Neil Tandon menjelaskan lagi, memprediksi terjadinya La Nina maupun El Nino dengan mengamati dapat membantu siapa saja dalam menganalisis, memprediksi perubahan pola cuaca dari tahun ke tahun.
"Setiap daerah yang mengalami kemunculan El Nina harus melakukan mitigasi sejak dini, sehingga bisa menyelamatkan warga termasuk sektor pertanian, industri dan lainnya," papar Neil Tandon.
Menukil dari data BMKG (Badan Meteorologi, Klimatologi, dan Geofisika) yang merupakan lembaga negara di Indonesia mencatat jika intensitas curah hujan pada rentang waktu 1982 hingga 2010 merupakan intensitas normal.

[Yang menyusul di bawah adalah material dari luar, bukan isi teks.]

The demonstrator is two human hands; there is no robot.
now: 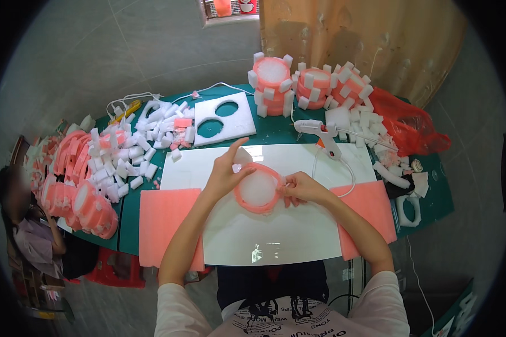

Baca juga: BMKG: Pemerintah Segera Ambil Langkah, Fenomena La Nina Hingga Februari 2022
Sementara curah hujan lantaran dampak dari El Nina melanda Indonesia hingga 2022 akan meningkat dan diawali pada medio November 2021 dengan intensitas curah hujan bulanan 70 hingga 100 persen dari intensitas normal.
Wilayah yang terdampak curah hujan tinggi tersebut ialah Nusa Tenggara Timur (NTT) dan Nusa Tenggara Barat (NTB) termasuk Pulau Jawa dan Bali.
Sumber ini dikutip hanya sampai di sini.